Work instructions> Once you find the line with "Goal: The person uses" in the data that follows, repeat it and every line after it exactly, through the line with "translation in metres".

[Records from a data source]

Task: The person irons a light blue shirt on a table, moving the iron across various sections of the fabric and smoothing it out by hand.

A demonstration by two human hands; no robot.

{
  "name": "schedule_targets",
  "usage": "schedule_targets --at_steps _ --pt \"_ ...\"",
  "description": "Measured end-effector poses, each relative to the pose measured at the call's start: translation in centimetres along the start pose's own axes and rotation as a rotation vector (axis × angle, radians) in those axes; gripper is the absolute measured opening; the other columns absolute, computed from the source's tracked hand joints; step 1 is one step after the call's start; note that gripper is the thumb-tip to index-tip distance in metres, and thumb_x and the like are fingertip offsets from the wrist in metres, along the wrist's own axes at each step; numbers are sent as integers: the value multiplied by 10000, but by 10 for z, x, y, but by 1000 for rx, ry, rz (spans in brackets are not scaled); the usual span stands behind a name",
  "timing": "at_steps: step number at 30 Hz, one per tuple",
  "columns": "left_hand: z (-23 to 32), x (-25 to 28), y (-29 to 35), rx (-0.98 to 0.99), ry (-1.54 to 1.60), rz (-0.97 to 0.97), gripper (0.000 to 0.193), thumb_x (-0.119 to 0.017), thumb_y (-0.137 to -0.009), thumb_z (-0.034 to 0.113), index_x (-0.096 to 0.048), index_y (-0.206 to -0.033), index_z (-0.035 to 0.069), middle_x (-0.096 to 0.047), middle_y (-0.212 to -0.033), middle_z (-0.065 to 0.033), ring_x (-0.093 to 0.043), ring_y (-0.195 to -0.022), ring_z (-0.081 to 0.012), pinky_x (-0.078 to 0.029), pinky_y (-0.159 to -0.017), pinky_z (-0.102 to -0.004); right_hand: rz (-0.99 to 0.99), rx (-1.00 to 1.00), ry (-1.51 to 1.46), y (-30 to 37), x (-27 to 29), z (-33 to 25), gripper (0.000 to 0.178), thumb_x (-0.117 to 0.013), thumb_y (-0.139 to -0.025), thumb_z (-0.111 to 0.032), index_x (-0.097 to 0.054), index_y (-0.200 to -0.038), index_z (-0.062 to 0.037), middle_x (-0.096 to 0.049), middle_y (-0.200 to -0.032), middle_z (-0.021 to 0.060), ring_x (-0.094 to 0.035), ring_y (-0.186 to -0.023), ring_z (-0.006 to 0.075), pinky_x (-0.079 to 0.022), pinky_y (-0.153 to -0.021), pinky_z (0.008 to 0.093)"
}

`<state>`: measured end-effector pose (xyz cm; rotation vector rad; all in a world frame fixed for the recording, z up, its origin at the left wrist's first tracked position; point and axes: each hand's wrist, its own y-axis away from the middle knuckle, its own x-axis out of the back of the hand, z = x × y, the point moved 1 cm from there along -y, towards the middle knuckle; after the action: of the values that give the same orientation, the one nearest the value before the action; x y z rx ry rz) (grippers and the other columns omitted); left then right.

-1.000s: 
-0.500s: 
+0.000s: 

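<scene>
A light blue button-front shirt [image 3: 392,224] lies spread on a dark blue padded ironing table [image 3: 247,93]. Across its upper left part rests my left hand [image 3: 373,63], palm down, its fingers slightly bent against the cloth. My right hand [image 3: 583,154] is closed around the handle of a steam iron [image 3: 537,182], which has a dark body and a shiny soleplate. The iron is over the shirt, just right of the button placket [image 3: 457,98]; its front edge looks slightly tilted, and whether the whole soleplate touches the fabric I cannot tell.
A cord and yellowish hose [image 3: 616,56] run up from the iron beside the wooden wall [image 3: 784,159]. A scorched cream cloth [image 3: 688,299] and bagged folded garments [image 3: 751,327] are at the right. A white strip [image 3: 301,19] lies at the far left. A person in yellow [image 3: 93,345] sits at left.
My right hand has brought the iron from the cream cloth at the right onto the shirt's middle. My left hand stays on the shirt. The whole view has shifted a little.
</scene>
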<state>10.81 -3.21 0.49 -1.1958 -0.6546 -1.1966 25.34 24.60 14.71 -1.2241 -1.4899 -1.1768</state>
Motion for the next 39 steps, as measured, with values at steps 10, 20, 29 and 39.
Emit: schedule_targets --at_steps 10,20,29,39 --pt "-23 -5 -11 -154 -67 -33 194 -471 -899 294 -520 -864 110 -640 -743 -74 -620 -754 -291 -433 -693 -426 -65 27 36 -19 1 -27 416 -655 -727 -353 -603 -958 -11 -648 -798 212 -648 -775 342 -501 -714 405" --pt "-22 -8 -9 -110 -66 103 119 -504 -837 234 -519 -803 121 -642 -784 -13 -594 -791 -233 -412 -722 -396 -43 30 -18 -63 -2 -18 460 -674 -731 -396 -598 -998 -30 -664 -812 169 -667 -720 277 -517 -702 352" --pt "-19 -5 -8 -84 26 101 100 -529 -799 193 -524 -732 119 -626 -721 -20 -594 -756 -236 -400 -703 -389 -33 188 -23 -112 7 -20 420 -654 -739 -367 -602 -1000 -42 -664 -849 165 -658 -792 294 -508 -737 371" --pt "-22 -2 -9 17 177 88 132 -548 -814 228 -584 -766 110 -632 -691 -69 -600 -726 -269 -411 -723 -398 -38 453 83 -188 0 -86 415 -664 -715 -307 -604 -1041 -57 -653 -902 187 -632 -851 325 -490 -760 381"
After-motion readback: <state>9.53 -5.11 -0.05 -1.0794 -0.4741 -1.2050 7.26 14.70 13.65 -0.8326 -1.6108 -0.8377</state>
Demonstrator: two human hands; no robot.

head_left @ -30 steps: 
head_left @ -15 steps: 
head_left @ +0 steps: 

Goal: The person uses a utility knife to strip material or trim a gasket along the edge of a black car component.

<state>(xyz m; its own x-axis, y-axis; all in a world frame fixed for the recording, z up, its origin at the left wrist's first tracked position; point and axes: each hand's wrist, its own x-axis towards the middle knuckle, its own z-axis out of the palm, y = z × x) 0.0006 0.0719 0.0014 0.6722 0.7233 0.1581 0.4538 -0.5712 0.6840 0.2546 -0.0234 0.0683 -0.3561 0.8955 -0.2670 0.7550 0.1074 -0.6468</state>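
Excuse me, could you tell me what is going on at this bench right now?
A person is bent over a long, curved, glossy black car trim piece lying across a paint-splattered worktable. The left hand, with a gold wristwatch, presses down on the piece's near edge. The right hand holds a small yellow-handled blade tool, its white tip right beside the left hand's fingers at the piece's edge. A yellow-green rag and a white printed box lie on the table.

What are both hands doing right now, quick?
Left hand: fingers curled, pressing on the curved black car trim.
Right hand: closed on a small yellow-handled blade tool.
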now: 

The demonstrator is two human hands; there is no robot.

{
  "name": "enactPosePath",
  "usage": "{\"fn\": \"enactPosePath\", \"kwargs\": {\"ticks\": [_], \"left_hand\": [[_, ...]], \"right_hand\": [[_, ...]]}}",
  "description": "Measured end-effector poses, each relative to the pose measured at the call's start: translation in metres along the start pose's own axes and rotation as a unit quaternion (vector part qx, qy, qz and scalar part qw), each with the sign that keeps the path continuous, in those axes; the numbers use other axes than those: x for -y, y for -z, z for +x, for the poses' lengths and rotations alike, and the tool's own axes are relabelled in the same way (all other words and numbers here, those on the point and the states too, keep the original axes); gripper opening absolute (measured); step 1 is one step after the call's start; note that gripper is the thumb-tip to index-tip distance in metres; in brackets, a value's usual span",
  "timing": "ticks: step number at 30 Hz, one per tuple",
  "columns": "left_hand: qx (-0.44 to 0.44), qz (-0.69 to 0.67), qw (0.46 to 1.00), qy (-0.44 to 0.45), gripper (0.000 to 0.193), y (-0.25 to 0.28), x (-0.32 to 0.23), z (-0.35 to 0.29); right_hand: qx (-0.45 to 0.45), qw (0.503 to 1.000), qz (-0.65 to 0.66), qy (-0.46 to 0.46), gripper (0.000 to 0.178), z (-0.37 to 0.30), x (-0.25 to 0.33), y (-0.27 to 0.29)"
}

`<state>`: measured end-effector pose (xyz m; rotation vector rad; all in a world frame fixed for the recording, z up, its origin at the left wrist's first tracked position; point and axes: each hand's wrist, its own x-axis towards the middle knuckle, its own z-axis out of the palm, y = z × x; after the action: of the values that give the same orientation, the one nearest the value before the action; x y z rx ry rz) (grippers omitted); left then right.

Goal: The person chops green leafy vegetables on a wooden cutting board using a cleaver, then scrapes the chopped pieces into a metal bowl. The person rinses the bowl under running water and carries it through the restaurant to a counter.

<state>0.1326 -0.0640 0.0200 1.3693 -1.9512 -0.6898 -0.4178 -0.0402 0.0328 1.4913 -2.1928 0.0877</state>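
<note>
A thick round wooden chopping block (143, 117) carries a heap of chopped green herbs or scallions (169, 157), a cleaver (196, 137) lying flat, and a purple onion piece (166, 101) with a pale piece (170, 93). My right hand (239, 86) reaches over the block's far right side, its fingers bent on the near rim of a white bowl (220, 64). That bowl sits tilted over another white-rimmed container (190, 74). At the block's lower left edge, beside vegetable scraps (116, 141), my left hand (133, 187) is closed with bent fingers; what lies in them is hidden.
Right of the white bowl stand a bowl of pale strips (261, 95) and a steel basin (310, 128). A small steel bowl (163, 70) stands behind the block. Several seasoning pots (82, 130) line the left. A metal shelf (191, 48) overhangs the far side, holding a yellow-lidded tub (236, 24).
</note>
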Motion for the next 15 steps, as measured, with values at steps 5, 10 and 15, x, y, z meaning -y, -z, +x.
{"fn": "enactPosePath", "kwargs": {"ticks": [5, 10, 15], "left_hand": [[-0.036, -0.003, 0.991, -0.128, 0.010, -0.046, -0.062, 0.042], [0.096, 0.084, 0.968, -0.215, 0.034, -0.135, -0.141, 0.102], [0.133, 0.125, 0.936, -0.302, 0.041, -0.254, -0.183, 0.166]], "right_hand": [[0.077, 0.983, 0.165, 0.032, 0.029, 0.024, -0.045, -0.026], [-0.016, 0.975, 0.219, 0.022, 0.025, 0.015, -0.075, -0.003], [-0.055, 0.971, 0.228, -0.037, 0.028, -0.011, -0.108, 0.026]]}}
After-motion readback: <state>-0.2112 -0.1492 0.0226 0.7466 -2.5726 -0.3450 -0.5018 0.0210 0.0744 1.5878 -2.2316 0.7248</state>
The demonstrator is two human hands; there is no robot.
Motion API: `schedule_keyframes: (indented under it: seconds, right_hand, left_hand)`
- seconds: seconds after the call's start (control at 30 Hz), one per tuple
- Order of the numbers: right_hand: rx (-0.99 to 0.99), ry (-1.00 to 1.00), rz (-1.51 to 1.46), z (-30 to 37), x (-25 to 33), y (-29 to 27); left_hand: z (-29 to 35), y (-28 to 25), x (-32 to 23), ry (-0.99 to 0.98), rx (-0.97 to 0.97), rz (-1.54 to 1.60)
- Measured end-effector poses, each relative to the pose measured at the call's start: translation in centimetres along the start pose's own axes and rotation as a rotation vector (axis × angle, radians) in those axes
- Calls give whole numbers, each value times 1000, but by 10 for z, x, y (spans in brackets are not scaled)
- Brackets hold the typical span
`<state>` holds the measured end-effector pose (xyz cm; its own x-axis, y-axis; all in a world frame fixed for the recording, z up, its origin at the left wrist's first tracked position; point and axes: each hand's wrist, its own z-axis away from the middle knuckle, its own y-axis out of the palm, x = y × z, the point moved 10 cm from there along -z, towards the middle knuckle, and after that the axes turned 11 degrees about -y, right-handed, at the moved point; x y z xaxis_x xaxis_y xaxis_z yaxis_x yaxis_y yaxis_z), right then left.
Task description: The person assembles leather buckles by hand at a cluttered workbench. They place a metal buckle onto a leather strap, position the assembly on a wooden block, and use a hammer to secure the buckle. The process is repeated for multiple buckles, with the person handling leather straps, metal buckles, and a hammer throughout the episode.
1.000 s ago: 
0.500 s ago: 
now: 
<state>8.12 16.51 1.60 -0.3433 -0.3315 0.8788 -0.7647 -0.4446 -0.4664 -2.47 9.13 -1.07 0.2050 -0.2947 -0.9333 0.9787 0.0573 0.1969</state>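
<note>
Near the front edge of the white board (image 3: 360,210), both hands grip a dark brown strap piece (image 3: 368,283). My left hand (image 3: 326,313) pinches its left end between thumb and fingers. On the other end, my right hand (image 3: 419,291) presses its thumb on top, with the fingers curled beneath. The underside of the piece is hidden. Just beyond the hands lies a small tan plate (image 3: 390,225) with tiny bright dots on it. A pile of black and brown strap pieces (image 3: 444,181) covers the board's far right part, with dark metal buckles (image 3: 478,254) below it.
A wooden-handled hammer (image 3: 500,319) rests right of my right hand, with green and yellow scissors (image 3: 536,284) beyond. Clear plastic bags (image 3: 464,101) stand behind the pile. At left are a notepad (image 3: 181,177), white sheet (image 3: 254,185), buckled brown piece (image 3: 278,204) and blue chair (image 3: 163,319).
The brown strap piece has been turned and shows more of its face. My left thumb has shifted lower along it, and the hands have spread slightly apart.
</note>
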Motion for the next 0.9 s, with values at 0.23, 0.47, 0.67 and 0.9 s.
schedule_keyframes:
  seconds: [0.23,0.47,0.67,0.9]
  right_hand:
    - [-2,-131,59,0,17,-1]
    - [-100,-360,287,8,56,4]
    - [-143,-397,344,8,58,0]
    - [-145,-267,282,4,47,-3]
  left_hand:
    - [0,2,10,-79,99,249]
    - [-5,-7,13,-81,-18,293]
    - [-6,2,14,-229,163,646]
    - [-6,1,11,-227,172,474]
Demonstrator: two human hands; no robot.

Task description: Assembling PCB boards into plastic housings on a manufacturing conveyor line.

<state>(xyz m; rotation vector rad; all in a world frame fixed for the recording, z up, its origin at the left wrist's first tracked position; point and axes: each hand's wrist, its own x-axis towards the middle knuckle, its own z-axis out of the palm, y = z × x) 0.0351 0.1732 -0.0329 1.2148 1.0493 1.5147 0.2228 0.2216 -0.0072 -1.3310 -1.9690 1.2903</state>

Worked solution>
Goal: The person uses a utility knife to strip material or trim a gasket along the edge of a black car component.

<state>(xyz m; its own x-axis, y-axis; all in a world frame fixed for the recording, z up, its origin at the left wrist's first tracked position; point and axes: each hand's wrist, its own x-axis towards the middle knuckle, its own z-axis out of the palm, y = z × x) 0.0006 0.0719 0.0014 0.6722 0.7233 0.1581 0.4538 -0.5712 0.6840 0.2546 -0.0234 0.0683 -0.3561 0.8955 -0.2670 0.7550 0.1074 -0.6468</state>
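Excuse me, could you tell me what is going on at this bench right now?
A person is bent over a long, curved, glossy black car trim piece lying across a paint-splattered worktable. The left hand, with a gold wristwatch, presses down on the piece's near edge. The right hand holds a small yellow-handled blade tool, its white tip right beside the left hand's fingers at the piece's edge. A yellow-green rag and a white printed box lie on the table.

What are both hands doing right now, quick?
Left hand: fingers curled, pressing on the curved black car trim.
Right hand: closed on a small yellow-handled blade tool.
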now: 

The demonstrator is two human hands; there is no robot.

{
  "name": "enactPosePath",
  "usage": "{\"fn\": \"enactPosePath\", \"kwargs\": {\"ticks\": [_], \"left_hand\": [[_, ...]], \"right_hand\": [[_, ...]]}}",
  "description": "Measured end-effector poses, each relative to the pose measured at the call's start: translation in metres along the start pose's own axes and rotation as a unit quaternion (vector part qx, qy, qz and scalar part qw), each with the sign that keeps the path continuous, in those axes; the numbers use other axes than those: x for -y, y for -z, z for +x, for the poses' lengths and rotations alike, and the tool's own axes are relabelled in the same way (all other words and numbers here, those on the point and the states too, keep the original axes); gripper opening absolute (measured); step 1 is one step after the call's start; note that gripper is the thumb-tip to index-tip distance in metres; in brackets, a value's usual span",

No more is needed for this exercise.